TugaPhone uses POS tags to disambiguate homographs:

```python
from tugaphone import TugaPhonemizer

ph = TugaPhonemizer(postag_engine="spacy")  # or "brill", "auto"

# "para" has different pronunciations as preposition vs. verb
print(ph.phonemize_sentence("Vou para casa."))      # preposition
print(ph.phonemize_sentence("Ele para o carro."))   # verb
```

Supported engines:
- `spacy`: Requires `spacy` and Portuguese model (most accurate)
- `brill`: Requires `brill-postaggers` (lighter, faster)
- `lexicon`: Uses built-in lexicon lookup (limited coverage)
- `auto`: Falls back through available engines
- `dummy`: Simple rule-based fallback (no dependencies)

---

## 🏗️ Architecture

TugaPhone uses a hierarchical tokenization model:

```
Sentence → Words → Graphemes → Characters
```

Each level applies context-sensitive phonological rules:

1. **Character level**: Vowel quality, consonant allophones
2. **Grapheme level**: Digraphs (ch, nh), diphthongs (ai, ou)
3. **Word level**: Stress assignment, syllabification
4. **Sentence level**: Prosodic boundaries (future: liaison, phrasal stress)

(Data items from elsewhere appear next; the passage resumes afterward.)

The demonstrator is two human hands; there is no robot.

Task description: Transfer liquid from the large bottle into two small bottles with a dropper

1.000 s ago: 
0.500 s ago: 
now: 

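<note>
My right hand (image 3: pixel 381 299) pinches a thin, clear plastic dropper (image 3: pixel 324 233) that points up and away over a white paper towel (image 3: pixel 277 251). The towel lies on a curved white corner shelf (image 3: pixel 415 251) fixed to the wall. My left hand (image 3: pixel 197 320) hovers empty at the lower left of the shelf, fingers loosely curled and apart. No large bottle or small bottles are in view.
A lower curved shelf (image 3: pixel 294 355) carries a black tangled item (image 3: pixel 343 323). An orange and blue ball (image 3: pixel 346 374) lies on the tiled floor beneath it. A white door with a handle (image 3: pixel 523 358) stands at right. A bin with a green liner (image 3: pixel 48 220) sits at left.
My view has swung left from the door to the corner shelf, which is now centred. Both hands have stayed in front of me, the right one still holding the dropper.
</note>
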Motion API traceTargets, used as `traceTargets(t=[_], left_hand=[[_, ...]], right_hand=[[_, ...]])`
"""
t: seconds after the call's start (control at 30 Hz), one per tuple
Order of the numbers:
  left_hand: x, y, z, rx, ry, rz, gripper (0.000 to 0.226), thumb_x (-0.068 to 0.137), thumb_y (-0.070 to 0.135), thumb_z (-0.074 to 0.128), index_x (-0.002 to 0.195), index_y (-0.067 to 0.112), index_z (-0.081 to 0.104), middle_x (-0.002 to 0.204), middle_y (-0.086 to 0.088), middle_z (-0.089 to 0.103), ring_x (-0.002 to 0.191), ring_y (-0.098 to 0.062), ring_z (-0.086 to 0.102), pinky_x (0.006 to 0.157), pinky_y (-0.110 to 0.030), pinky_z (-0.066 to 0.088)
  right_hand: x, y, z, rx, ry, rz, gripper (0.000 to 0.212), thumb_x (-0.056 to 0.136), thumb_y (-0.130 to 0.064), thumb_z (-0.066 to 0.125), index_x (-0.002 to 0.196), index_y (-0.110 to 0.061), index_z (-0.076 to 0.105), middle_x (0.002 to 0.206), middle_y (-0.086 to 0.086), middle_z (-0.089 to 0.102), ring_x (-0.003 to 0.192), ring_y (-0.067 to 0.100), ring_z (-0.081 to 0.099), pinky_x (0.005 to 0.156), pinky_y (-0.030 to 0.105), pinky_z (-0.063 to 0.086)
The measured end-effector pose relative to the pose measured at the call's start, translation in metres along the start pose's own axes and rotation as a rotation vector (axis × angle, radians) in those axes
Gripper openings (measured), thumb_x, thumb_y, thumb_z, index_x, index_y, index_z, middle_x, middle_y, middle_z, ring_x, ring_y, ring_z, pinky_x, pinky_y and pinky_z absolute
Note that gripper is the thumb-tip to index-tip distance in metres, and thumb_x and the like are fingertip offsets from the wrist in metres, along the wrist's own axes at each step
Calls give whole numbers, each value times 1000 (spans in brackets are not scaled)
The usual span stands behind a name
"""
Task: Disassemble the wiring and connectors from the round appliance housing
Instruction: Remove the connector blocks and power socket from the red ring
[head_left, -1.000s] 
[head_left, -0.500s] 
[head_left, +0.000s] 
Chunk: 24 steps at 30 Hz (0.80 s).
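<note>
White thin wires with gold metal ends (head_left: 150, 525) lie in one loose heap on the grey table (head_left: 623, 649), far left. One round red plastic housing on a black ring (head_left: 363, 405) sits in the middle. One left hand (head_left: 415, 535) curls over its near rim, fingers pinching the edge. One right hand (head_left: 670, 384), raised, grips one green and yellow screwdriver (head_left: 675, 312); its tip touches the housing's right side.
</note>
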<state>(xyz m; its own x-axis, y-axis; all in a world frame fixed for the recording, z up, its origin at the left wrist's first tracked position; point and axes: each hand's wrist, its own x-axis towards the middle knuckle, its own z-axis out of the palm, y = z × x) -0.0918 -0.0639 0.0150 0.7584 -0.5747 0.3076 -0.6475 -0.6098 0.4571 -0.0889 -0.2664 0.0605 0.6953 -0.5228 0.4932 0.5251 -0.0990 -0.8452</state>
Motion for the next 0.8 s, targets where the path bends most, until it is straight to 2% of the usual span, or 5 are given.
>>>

The phonemization process:

1. Normalize text (numbers → words)
2. POS tagging (for homograph disambiguation)
3. Lexicon lookup (for known words)
4. Rule-based G2P fallback (for unknown words)
5. Dialect-specific transformations (regional accents)

---

## ⚠️ Limitations & Future Work

### Current Limitations

- **Lexicon coverage**: Many words (especially names, foreign words, neologisms) rely solely on rule-based fallback
- **Sparse coverage**: African and Timorese dialects have less lexicon data than European/Brazilian
- **Lexical variation**: Dialect-specific vocabulary (e.g., "trem" vs "comboio") is not handled; text is assumed orthographically consistent
- **Regional accents**: Sub-regional dialects are experimental and approximate
- **Prosody**: Sentence-level features (liaison, phrasal stress, intonation) are simplified
- **Homograph disambiguation**: Limited to POS-based rules; doesn't handle semantic context

---

## 🤝 Contributing

Contributions are welcome! Areas where help is especially needed:

- **Lexicon expansion**: Especially for pt-AO, pt-MZ, pt-TL
- **Regional accent validation**: Native speaker verification of dialectal features
- **Test cases**: Edge cases, challenging words, dialectal examples
- **Documentation**: Usage examples, linguistic explanations

---

## 📄 License

This project is licensed under the Apache License 2.0. See LICENSE for details.